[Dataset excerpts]
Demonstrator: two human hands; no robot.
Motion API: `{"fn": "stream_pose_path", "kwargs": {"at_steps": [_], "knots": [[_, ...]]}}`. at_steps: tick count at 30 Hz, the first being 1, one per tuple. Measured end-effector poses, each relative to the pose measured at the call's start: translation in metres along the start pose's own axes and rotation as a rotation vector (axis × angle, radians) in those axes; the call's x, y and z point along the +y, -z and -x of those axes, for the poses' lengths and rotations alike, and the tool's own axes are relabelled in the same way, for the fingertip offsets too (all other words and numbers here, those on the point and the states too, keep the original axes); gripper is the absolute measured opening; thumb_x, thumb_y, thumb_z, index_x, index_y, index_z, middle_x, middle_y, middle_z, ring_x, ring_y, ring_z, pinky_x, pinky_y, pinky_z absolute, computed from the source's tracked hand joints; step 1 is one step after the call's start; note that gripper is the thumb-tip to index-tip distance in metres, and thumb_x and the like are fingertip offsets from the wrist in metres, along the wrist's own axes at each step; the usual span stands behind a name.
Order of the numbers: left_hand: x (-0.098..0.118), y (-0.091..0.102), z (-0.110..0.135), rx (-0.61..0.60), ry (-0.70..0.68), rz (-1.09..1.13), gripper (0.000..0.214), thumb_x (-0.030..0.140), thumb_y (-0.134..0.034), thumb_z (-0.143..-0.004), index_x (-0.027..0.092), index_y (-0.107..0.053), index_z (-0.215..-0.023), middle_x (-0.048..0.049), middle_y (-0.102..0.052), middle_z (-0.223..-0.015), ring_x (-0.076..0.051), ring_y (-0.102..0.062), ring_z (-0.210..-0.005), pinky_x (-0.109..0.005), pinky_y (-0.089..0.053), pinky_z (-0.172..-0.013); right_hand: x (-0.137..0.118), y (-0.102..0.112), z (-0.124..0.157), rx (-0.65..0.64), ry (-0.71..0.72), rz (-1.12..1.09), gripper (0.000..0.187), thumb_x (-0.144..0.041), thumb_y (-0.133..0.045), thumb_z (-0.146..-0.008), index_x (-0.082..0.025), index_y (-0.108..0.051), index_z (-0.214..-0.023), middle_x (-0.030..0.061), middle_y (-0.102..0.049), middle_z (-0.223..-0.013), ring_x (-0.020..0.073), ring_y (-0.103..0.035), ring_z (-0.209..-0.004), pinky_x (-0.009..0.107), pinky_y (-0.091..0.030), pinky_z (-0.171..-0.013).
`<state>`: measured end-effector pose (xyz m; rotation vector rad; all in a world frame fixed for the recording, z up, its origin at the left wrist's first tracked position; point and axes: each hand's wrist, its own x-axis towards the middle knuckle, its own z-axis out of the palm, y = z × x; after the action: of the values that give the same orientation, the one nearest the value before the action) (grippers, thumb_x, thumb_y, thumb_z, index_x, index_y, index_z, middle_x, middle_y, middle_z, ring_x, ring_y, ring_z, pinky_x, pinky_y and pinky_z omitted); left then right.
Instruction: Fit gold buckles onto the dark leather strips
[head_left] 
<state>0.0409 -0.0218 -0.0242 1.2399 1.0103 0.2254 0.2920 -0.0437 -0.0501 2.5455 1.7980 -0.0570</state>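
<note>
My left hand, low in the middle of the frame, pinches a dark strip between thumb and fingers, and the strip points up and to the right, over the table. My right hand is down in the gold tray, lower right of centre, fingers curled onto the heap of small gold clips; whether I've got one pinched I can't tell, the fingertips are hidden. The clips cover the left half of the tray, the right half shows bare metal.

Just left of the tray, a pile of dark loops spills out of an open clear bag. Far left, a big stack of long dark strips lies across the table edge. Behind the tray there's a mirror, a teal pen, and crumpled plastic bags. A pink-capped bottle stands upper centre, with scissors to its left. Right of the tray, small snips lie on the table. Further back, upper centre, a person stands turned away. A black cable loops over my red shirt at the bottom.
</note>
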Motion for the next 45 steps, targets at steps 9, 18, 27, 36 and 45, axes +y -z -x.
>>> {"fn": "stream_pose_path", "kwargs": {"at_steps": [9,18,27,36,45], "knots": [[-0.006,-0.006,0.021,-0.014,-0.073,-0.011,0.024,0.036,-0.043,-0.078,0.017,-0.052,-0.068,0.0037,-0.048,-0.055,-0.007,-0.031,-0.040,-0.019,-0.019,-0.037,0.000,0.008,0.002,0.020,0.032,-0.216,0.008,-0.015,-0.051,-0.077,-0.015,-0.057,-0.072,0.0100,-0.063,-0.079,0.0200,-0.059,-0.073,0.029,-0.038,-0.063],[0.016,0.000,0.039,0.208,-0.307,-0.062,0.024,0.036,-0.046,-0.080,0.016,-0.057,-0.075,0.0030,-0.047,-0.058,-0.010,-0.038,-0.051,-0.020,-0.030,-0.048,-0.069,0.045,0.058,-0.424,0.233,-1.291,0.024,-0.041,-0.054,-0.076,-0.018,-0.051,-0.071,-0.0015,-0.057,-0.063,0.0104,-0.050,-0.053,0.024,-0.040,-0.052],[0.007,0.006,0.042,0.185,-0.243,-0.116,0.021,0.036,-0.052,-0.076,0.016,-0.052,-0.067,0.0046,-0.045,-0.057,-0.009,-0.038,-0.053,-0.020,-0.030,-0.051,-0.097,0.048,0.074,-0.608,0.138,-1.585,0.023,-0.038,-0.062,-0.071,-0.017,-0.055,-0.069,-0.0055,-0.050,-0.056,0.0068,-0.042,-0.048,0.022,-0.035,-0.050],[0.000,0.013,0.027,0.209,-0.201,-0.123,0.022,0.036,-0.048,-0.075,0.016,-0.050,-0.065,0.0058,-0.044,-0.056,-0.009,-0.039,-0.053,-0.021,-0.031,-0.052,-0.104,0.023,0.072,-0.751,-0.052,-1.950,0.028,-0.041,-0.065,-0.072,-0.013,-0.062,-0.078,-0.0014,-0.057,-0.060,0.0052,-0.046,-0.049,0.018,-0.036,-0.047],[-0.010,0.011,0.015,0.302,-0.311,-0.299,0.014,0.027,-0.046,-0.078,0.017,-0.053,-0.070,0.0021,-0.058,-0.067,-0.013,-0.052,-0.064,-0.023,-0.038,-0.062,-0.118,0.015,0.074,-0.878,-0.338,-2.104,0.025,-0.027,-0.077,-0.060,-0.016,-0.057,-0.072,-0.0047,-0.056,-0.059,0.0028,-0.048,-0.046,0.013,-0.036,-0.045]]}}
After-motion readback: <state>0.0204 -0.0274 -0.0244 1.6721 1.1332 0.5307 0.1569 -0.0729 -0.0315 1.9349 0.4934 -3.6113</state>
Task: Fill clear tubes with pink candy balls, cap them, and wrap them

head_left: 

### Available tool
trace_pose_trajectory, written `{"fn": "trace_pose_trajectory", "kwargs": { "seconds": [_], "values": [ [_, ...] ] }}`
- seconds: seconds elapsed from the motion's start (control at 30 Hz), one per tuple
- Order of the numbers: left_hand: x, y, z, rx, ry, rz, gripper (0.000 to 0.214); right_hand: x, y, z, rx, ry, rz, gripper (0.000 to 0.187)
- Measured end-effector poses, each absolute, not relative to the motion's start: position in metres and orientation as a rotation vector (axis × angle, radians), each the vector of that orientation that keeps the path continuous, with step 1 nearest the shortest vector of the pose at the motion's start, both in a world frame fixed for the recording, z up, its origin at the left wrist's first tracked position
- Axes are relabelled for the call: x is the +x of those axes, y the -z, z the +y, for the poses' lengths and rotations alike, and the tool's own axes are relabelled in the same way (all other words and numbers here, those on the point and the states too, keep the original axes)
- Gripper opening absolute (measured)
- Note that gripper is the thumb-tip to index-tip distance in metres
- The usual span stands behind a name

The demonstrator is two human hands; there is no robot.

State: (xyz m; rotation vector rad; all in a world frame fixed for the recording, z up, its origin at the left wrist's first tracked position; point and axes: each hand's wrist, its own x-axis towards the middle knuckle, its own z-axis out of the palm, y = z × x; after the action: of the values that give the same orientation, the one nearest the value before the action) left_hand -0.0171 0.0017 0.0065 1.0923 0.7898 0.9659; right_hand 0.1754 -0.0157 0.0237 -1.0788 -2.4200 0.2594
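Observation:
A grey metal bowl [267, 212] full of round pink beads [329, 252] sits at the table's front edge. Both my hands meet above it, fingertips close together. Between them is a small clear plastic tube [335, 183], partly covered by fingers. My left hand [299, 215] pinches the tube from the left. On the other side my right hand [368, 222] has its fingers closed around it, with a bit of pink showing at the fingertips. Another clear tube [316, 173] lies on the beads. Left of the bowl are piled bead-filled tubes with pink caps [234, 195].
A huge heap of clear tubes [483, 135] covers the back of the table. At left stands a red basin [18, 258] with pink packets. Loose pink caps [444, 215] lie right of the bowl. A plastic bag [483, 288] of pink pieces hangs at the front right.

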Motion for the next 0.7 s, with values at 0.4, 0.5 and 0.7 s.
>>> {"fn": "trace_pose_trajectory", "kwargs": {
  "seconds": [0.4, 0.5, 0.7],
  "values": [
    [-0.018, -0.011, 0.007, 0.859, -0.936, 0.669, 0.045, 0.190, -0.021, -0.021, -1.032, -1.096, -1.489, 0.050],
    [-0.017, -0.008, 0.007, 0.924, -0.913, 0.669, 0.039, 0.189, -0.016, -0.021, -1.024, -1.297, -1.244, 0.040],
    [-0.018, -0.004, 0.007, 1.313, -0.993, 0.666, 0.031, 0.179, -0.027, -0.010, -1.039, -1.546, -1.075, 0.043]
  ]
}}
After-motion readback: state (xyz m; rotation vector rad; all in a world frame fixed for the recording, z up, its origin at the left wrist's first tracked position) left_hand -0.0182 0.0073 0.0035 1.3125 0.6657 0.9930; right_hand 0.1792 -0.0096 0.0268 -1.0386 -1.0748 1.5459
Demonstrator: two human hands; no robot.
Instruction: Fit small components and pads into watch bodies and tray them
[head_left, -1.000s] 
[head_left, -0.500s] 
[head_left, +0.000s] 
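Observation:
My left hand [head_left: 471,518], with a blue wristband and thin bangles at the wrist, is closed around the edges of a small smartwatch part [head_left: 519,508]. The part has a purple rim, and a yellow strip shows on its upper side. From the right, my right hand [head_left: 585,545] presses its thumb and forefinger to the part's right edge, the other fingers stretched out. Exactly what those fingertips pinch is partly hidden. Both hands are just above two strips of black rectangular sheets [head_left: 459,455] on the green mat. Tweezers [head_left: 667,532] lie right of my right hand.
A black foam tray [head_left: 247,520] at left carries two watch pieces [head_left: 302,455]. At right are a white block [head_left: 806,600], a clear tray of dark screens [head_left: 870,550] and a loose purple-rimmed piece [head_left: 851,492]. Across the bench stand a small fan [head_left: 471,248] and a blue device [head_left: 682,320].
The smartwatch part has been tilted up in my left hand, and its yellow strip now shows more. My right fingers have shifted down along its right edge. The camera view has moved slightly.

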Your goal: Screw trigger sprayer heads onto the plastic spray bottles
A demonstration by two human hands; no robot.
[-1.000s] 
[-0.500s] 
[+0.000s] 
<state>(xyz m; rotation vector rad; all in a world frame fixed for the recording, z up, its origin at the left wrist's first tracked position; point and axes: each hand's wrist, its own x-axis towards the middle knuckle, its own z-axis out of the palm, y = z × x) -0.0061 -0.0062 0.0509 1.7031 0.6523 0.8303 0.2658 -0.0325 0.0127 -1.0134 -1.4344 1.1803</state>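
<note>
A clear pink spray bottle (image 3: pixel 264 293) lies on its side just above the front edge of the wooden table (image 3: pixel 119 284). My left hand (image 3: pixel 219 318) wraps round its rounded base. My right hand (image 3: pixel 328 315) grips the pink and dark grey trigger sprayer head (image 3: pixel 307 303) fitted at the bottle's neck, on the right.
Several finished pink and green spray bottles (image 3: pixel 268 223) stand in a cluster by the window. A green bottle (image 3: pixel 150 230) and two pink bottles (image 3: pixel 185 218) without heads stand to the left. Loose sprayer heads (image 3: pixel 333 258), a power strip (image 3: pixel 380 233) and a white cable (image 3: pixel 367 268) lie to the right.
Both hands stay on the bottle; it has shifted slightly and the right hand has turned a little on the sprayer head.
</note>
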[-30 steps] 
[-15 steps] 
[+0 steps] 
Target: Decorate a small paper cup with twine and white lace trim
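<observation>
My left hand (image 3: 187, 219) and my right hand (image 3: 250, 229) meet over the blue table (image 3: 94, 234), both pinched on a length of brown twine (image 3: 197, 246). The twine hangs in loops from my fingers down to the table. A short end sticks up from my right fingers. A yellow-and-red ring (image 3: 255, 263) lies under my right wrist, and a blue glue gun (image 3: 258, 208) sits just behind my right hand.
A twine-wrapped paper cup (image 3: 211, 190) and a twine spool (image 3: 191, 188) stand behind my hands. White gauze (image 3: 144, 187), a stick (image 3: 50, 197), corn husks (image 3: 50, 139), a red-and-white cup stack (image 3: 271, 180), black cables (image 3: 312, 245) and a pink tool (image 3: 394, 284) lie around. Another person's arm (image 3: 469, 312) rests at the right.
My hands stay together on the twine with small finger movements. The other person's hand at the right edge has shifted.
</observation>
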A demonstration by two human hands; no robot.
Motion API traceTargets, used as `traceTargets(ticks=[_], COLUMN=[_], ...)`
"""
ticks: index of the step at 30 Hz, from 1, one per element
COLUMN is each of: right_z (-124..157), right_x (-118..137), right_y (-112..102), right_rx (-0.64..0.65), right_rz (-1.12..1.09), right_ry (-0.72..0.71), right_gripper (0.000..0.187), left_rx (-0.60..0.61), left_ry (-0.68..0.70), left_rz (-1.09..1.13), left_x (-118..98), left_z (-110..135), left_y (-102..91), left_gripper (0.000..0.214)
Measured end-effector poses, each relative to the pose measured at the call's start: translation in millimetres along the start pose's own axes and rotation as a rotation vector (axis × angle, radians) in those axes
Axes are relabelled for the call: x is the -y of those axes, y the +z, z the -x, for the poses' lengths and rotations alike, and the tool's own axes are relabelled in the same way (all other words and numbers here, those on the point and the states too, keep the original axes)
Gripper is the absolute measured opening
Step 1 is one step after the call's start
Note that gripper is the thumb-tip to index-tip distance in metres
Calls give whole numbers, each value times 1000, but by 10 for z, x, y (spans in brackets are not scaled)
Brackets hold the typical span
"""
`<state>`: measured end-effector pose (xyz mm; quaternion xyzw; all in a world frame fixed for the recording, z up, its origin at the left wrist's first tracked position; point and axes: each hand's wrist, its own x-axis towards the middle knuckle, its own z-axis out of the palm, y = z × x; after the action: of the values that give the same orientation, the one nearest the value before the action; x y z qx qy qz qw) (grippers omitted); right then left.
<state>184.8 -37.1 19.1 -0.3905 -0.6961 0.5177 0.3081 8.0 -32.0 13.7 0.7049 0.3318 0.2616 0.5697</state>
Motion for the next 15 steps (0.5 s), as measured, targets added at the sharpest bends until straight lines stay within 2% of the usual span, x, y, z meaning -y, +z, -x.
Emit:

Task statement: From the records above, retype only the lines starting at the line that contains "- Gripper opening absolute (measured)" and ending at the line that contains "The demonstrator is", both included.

Worked solution:
- Gripper opening absolute (measured)
- Note that gripper is the thumb-tip to index-tip distance in metres
- The usual span stands behind a name

The demonstrator is two human hands; there is no robot.

With this, the exercise is complete.